Bien sûr, nous sommes là aussi pour goûter un peu de la pâtisserie. Les petits pains aux fruits (végétaliens) sont cuits. Amy nous explique qu’elle a varié la quantité de fruits. Ils ont un bon goût. Aériens, légèrement croustillants, sucrés mais pas trop. On peut les laisser un peu plus longtemps au four pour que les morceaux de fruits caramélisent bien.
Pendant que nous dégustons, Amy badigeonne de jaune d’œuf frais les croissants qu’elle a préparés la veille. Ce faisant, elle nous donne spontanément un cours accéléré sur le levain :
Amy et Bob
Ceux qui se sont déjà penchés sur le levain le savent : tout fascinant qu’il soit, il exige un certain savoir-faire. « Bob » est le petit nom qu’elle a donné à sa culture de base (un mélange de farine et d’eau à partir duquel se forment des bactéries lactiques). Bob a deux ans. Il a besoin d’être nourri régulièrement de farine et d’eau. Pendant la fermentation, les micro-organismes se multiplient, ce qui donne à la pâte son goût acidulé. Comme pour le kimchi, ce procédé permet de conserver de précieux nutriments
Une partie du levain est ensuite ajoutée à chaque fois à la pâte à pain et nous savourons un pain au levain délicieusement croustillant et aéré. Le reste de Bob est à nouveau nourri d’eau et de farine, de sorte que de nouveaux gaz et micro-organismes peuvent continuer de se former.

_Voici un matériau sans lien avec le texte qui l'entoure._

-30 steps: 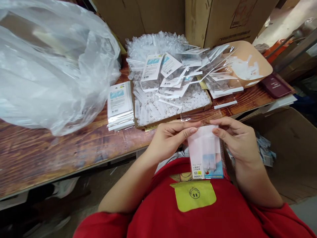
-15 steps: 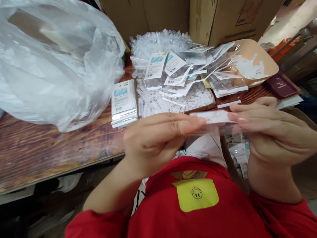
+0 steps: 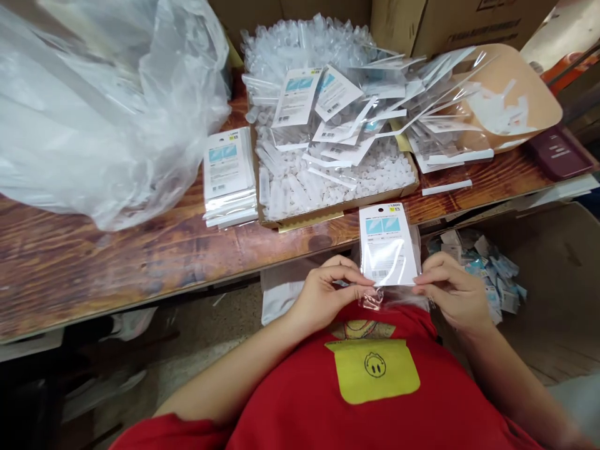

En attendant, les croissants roulés à la main ont été mis au four. Les délicieuses effluves qui s’en échappent rendent difficile la tâche de nous concentrer sur l’entretien. Y a-t-il une différence entre les croissants et les Gipfleli ? « En fait, c’est la même chose. Mais pour moi, après avoir mangé un croissant, on doit avoir l’impression d’avoir vraiment mangé quelque chose. C’est pourquoi j’aime aussi qu’ils soient un peu plus grands et plus lourds que les Gipfeli », répond Amy.
L’horloge du four fait bip. Enfin ! Nous avons tout juste assez de patience pour laisser refroidir un peu les délices dorés, puis vient la première bouchée. Les couches de pâte très fines et croustillantes et le goût du beurre sucré font de ces croissants le point culminant de notre visite. Il ne reste plus qu’à attendre encore plus de produits faits maison qui orneront bientôt les vitrines des bars à espresso ViCAFE.